EXERCISE DESCRIPTION:
Count every line in the data below where the word "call" appears, then state only that count.
((
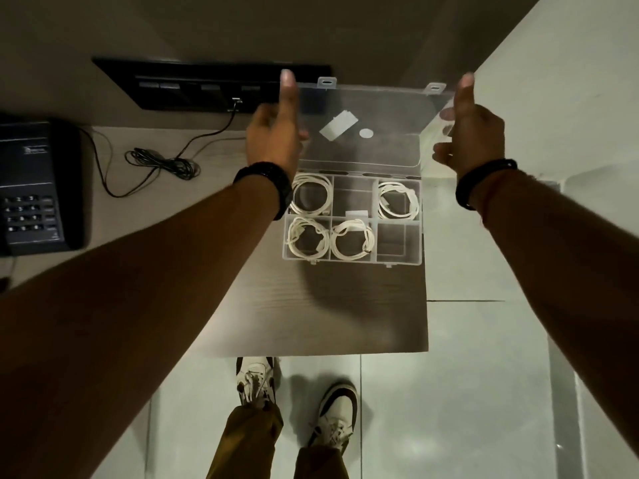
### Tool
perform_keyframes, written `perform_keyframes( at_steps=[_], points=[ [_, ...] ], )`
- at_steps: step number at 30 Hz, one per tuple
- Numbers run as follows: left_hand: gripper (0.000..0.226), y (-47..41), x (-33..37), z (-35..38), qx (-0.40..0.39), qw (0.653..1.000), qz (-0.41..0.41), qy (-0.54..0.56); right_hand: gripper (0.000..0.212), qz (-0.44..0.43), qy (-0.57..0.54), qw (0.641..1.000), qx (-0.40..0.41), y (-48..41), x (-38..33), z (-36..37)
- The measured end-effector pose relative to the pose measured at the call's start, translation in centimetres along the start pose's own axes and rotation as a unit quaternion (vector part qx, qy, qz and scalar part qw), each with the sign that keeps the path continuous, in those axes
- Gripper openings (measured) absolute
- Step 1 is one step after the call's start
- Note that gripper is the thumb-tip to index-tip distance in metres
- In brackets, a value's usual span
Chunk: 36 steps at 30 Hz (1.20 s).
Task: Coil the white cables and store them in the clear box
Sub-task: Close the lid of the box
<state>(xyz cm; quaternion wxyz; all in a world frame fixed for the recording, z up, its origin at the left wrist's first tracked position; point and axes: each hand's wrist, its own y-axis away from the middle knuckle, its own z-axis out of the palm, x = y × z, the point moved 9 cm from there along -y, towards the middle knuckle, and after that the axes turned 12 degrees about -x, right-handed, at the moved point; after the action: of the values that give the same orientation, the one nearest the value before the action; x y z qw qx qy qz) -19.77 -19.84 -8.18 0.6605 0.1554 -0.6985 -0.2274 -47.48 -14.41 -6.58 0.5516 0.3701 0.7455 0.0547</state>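
A clear compartment box (420, 236) stands on the wooden desk near its right edge. Several coiled white cables lie in its compartments: one at the back left (311, 195), one at the back right (397, 200), and two in the front row (307, 238) (352, 238). The clear lid (377, 108) is raised upright behind the box. My left hand (276, 133) grips the lid's left side, thumb along its edge. My right hand (472, 133) grips the lid's right side the same way.
A black desk phone (34, 188) sits at the far left, with a thin black cord bundle (162, 164) running to a dark wall socket panel (207, 84). The desk ends just right of the box; tiled floor and my shoes lie below.
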Motion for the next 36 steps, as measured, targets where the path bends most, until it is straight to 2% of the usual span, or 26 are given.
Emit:
perform_keyframes(
  at_steps=[3, 6, 7, 8, 9, 11, 13, 14, 15, 16, 18, 21, 23, 26, 28, 31, 36],
  points=[
    [0.047, 1.4, -0.9, -1.3, 0.015, 1.0, 0.004, -0.012, 0.049, -0.025, -0.016, 0.999, 0.045, 1.3, 0.5, -0.8],
    [0.026, 4.0, -1.8, -3.5, 0.047, 0.995, 0.049, -0.075, 0.036, -0.069, 0.021, 0.993, 0.095, 4.1, 1.8, -1.6],
    [0.023, 4.9, -1.9, -4.0, 0.044, 0.987, 0.083, -0.132, 0.029, -0.111, 0.054, 0.988, 0.098, 5.5, 2.0, -1.5],
    [0.024, 5.6, -1.8, -4.0, 0.028, 0.964, 0.137, -0.226, 0.024, -0.155, 0.086, 0.98, 0.087, 6.9, 2.5, -1.0],
    [0.025, 6.5, -1.6, -3.2, -0.003, 0.918, 0.201, -0.341, 0.02, -0.192, 0.126, 0.971, 0.063, 8.2, 3.1, -0.2],
    [0.034, 8.4, -3.6, -0.2, -0.114, 0.784, 0.303, -0.529, 0.022, -0.243, 0.23, 0.942, -0.034, 9.9, 5.2, 2.4],
    [0.048, 9.3, -8.8, 1.9, -0.246, 0.655, 0.274, -0.66, 0.028, -0.251, 0.345, 0.891, -0.156, 10.3, 8.6, 5.4],
    [0.055, 9.3, -11.3, 2.0, -0.277, 0.612, 0.233, -0.703, 0.03, -0.247, 0.386, 0.868, -0.192, 10.5, 10.4, 6.4],
    [0.059, 9.0, -12.9, 1.6, -0.281, 0.603, 0.199, -0.72, 0.033, -0.248, 0.411, 0.852, -0.209, 10.7, 11.7, 7.0],
    [0.061, 8.7, -13.5, 1.3, -0.271, 0.614, 0.184, -0.718, 0.036, -0.255, 0.423, 0.843, -0.213, 10.9, 12.6, 7.2],
    [0.062, 8.6, -13.5, 1.2, -0.242, 0.635, 0.194, -0.707, 0.043, -0.283, 0.434, 0.829, -0.212, 11.3, 13.2, 7.1],
    [0.064, 8.6, -13.6, 1.7, -0.225, 0.637, 0.204, -0.709, 0.05, -0.328, 0.458, 0.795, -0.226, 11.7, 13.1, 6.9],
    [0.063, 8.4, -13.7, 1.7, -0.219, 0.64, 0.204, -0.708, 0.05, -0.339, 0.468, 0.785, -0.224, 11.7, 12.5, 6.6],
    [0.062, 8.2, -13.9, 1.8, -0.204, 0.643, 0.208, -0.709, 0.047, -0.342, 0.465, 0.788, -0.213, 11.9, 11.8, 6.6],
    [0.063, 8.2, -13.7, 1.8, -0.19, 0.657, 0.206, -0.7, 0.045, -0.322, 0.451, 0.804, -0.217, 11.5, 11.7, 6.5],
    [0.065, 8.3, -13.2, 1.9, -0.172, 0.658, 0.219, -0.7, 0.045, -0.295, 0.427, 0.824, -0.226, 10.6, 11.6, 6.1],
    [0.053, 8.3, -12.7, 1.8, -0.162, 0.655, 0.232, -0.7, 0.042, -0.319, 0.463, 0.805, -0.19, 10.6, 11.1, 6.2]
  ],
)
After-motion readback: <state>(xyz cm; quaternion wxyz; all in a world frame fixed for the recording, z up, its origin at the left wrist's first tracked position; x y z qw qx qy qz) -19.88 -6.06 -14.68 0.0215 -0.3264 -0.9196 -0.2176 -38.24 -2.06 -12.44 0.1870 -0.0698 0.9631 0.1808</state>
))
THE ANSWER:
2